* Exercise goal
Your reply should hold only the lines from the records below where "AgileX" occurs.

* Data excerpts

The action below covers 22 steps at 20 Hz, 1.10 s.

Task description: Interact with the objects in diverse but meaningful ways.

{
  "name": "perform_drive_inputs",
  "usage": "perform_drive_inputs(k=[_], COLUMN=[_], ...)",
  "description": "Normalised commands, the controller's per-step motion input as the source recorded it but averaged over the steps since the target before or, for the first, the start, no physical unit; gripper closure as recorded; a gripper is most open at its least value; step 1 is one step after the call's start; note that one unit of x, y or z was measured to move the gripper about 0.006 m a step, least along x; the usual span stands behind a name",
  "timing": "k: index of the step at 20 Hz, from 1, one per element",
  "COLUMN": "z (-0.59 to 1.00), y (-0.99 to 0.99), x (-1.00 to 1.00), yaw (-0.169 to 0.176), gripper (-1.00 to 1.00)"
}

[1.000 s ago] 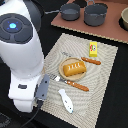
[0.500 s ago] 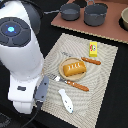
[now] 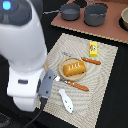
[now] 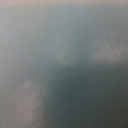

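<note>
- While the big white arm [image 3: 25, 55] filled the exterior view's left, its bulk overhung the near-left edge of the woven placemat [image 3: 102, 75], and the gripper itself could not be made out, so whether its jaws were apart or together cannot be told
- The wrist view gave only a grey-green blur with pale smudges, nothing readable
- Open mat lay toward the exterior view's right, past the cutlery, before the dark table [image 3: 117, 112]
- The tan plate [image 3: 64, 75] sat mid-mat with a ridged orange-brown block [image 3: 73, 68] resting on it
- One orange-handled piece of cutlery [image 3: 76, 85] lay just beside the plate's near rim, slanted; a second orange-handled piece [image 3: 91, 61] lay near its far side
- The small yellow packet with red marks [image 3: 93, 48] lay flat near the mat's far edge
- The white elongated piece [image 3: 65, 99] lay near the mat's near edge, close to the arm
- Two grey pots [image 3: 95, 14] stood on a brown board [image 3: 75, 25] beyond the mat
</note>
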Motion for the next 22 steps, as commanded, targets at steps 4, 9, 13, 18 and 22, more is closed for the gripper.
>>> perform_drive_inputs(k=[4,9,13,18,22], z=[0.69,0.48,0.37,0.19,0.01], y=[0.87,0.89,0.90,0.91,0.90], x=[-0.11,-0.07,-0.06,-0.07,-0.12], yaw=[0.050,0.039,0.034,0.042,0.049], gripper=[1.00,1.00,1.00,1.00,1.00])
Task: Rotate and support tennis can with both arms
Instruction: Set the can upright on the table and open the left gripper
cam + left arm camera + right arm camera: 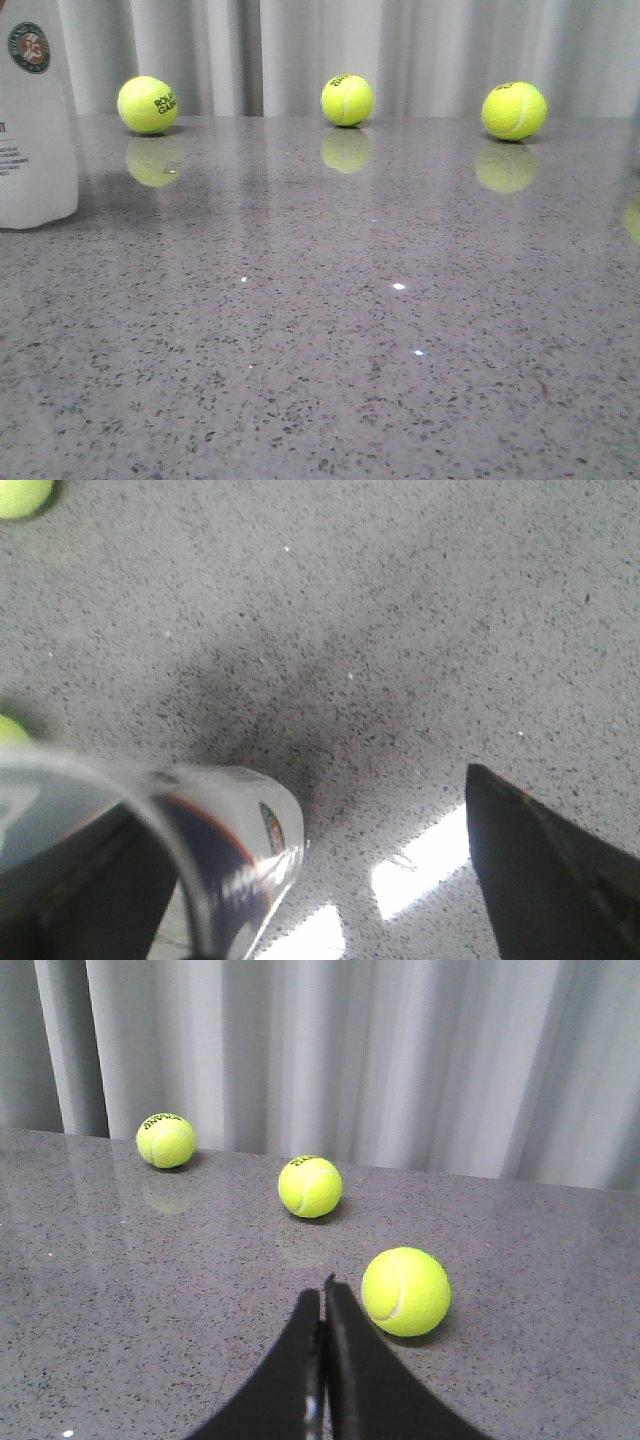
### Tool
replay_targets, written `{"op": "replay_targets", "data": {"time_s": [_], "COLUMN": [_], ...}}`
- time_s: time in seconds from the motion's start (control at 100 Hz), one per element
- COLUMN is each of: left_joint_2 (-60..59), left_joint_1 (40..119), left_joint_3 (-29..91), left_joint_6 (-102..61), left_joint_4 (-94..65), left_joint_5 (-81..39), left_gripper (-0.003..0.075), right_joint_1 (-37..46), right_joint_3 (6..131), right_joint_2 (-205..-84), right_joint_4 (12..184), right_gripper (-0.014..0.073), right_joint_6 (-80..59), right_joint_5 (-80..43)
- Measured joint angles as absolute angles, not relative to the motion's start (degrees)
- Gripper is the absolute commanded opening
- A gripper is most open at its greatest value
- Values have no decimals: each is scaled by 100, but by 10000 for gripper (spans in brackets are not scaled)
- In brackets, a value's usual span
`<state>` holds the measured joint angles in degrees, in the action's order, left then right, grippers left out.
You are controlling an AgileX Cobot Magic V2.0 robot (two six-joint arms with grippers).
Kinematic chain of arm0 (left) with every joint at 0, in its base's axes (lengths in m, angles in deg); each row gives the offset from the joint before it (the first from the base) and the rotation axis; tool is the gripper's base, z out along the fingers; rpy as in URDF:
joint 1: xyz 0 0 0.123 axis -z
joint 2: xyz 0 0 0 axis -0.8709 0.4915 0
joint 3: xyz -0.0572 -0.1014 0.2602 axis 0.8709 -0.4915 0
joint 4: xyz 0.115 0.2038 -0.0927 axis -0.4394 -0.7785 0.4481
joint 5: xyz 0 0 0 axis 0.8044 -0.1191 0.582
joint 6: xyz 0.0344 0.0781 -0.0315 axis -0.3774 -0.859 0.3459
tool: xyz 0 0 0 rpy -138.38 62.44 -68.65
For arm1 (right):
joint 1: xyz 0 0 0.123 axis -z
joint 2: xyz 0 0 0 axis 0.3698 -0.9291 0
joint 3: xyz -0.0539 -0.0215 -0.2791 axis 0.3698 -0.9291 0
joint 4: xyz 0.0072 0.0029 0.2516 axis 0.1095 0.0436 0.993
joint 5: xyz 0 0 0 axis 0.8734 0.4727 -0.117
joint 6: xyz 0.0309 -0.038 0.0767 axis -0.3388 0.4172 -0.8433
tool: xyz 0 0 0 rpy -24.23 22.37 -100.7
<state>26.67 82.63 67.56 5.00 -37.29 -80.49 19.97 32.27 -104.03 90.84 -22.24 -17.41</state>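
Note:
The tennis can (32, 115) stands upright at the far left edge of the front view, white label and round green-red badge showing, top cut off. In the left wrist view I look down along the can (235, 850), with its navy label, orange stripe and badge. My left gripper (300, 815) is open around it: the can lies against one dark finger (70, 900), and a wide gap separates it from the other finger (550, 870). My right gripper (322, 1295) is shut and empty, low over the table, away from the can. Neither gripper shows in the front view.
Three yellow-green tennis balls sit along the back of the grey speckled table (330, 330): left (147, 104), middle (347, 99), right (514, 110). One ball (405, 1291) lies just beside my right fingertips. A grey curtain hangs behind the table.

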Motion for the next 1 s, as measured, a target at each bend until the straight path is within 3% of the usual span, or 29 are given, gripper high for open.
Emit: {"op": "replay_targets", "data": {"time_s": [0.51, 0.77, 1.0], "left_joint_2": [2487, 1404, 232], "left_joint_1": [8263, 8263, 8263], "left_joint_3": [7015, 6892, 5733], "left_joint_6": [525, 840, 1176], "left_joint_4": [-3896, -3918, -4140], "left_joint_5": [-8059, -7967, -7174], "left_gripper": [554, 554, 554], "right_joint_1": [1997, 1997, 1997], "right_joint_3": [3227, 3227, 3227], "right_joint_2": [-10403, -10403, -10403], "right_joint_4": [9084, 9084, 9084], "right_gripper": [-70, -70, -70], "right_joint_6": [-2224, -2224, -2224], "right_joint_5": [-1741, -1741, -1741]}}
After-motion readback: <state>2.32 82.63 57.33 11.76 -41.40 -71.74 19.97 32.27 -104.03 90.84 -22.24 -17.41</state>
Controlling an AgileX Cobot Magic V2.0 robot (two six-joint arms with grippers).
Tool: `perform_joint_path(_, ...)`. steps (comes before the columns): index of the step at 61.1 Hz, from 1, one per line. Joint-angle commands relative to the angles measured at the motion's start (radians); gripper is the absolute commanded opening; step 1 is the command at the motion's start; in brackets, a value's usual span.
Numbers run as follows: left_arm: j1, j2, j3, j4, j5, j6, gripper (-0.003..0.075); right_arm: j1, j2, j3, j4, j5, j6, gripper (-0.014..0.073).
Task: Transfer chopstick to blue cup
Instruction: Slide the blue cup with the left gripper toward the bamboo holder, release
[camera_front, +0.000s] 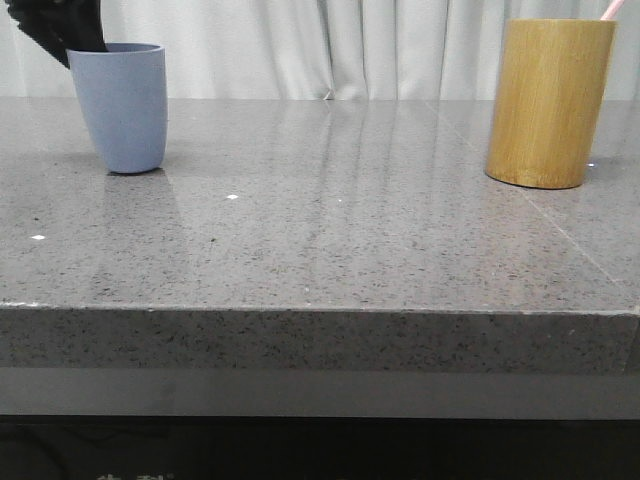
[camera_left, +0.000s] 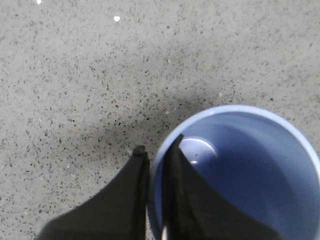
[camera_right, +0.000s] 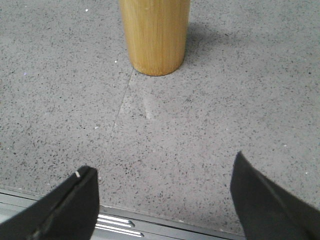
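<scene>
The blue cup (camera_front: 122, 105) stands upright at the far left of the table. My left gripper (camera_front: 86, 44) is at its rim from above. In the left wrist view the left gripper (camera_left: 159, 145) is shut on the rim of the blue cup (camera_left: 250, 165), one finger inside and one outside. The cup's inside looks empty. A pale pink chopstick end (camera_front: 612, 8) sticks out of the tan bamboo holder (camera_front: 548, 100) at the far right. My right gripper (camera_right: 162, 164) is open and empty over the table's front edge, well short of the holder (camera_right: 155, 35).
The grey speckled stone table (camera_front: 320, 230) has a front edge (camera_front: 320, 310) close to the camera. White curtains hang behind it. A metal rail (camera_right: 120, 222) runs below the front edge under the right gripper.
</scene>
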Motion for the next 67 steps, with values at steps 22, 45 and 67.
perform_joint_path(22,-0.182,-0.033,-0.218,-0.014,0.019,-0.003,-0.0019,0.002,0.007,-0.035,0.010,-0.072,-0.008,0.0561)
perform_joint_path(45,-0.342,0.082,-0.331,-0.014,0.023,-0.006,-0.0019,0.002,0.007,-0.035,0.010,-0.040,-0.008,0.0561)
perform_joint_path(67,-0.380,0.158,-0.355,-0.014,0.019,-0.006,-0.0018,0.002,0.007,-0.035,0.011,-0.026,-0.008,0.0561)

* Written response
You are controlling an AgileX Cobot Magic V2.0 robot (two six-joint arms with grippers).
Controlling an AgileX Cobot Magic V2.0 robot (two six-joint arms with grippers).

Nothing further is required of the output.